- PROBLEM: Go through the data below. Pull out every line that has the word "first".
== EXERCISE DATA
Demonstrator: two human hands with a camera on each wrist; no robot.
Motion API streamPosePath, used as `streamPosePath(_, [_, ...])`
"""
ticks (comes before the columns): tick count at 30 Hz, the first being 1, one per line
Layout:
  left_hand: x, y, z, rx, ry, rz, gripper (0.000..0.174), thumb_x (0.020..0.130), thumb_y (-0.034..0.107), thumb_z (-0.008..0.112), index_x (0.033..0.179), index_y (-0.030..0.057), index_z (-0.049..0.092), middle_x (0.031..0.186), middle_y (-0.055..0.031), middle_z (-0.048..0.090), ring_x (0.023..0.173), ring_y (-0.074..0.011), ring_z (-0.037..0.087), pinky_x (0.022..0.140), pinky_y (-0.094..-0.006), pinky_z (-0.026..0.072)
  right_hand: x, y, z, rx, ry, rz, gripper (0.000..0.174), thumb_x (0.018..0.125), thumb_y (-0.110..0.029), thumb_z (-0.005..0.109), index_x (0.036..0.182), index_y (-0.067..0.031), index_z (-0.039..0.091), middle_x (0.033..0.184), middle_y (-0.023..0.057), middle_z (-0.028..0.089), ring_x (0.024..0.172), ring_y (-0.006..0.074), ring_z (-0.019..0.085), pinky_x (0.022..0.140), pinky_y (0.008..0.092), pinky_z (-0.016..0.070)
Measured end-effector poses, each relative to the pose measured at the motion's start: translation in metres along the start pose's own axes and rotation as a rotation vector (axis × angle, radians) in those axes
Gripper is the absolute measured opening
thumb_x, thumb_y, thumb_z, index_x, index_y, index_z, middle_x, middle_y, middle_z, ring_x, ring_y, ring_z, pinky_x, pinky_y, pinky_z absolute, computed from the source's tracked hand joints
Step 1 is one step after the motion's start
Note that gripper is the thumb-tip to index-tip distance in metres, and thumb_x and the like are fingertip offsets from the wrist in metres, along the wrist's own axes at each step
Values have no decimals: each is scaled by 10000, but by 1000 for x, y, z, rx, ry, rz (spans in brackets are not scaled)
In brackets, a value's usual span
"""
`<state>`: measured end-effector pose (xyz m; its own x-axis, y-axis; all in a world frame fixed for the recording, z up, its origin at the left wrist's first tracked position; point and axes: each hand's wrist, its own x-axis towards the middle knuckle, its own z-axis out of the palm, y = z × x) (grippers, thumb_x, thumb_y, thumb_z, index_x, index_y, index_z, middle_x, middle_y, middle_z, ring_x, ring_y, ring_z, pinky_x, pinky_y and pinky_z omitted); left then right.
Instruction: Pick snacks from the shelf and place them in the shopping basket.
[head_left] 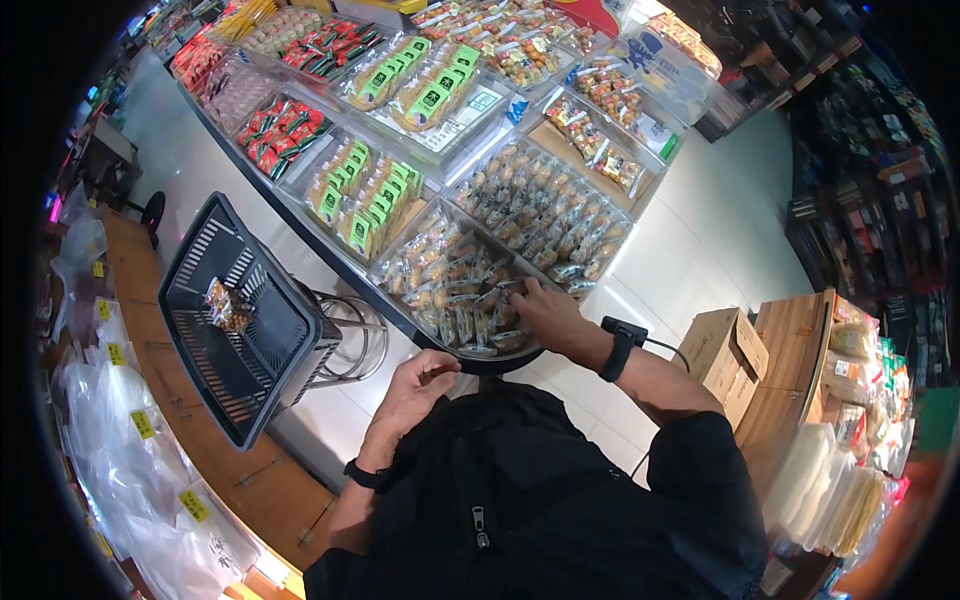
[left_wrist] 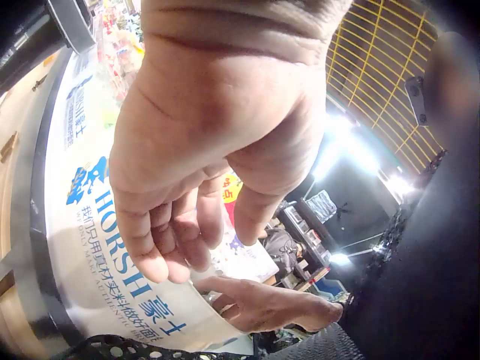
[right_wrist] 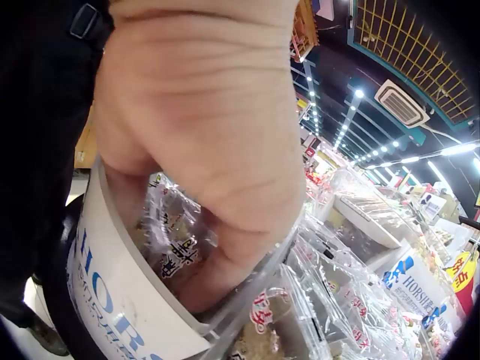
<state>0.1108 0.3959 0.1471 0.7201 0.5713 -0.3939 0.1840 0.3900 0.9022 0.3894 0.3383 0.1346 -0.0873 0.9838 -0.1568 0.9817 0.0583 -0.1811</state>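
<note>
My right hand (head_left: 560,318) reaches down into a clear, round-fronted bin (right_wrist: 120,292) of clear-wrapped snack packets (head_left: 450,275). In the right wrist view its thumb and fingers stand on either side of a packet (right_wrist: 176,229). The fingertips are hidden among the wrappers, so I cannot tell whether they pinch it. My left hand (head_left: 412,392) is raised just off the bin's front edge, fingers loosely bent and holding nothing. The left wrist view shows that hand (left_wrist: 217,150) from close up, in front of the bin's printed white outer wall (left_wrist: 90,247).
At the left, a dark shopping basket (head_left: 305,350) stands on a metal stool (head_left: 365,345), with one colourful packet (head_left: 228,308) inside. More trays, including green-labelled packs (head_left: 350,225), spread beyond the bin. A cardboard box (head_left: 712,350) and a wooden shelf (head_left: 795,360) stand at the right.
</note>
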Motion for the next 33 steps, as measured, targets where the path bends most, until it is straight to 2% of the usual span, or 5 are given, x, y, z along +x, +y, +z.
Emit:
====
- ANSWER FOR THIS EXERCISE:
ticks (comes before the columns): tick count at 30 Hz, the first being 1, one per line
`<state>`: measured end-effector pose (xyz m; its own x-axis, y-axis; all in a world frame fixed for the recording, z up, its origin at the left wrist's first tracked position; point and axes: each hand's wrist, its own x-axis towards the middle knuckle, its own z-axis out of the palm, y = z × x) (grippers, thumb_x, thumb_y, thumb_z, index_x, index_y, index_z, middle_x, middle_y, middle_z, ring_x, ring_y, ring_z, pinky_x, pinky_y and pinky_z omitted); left then right.

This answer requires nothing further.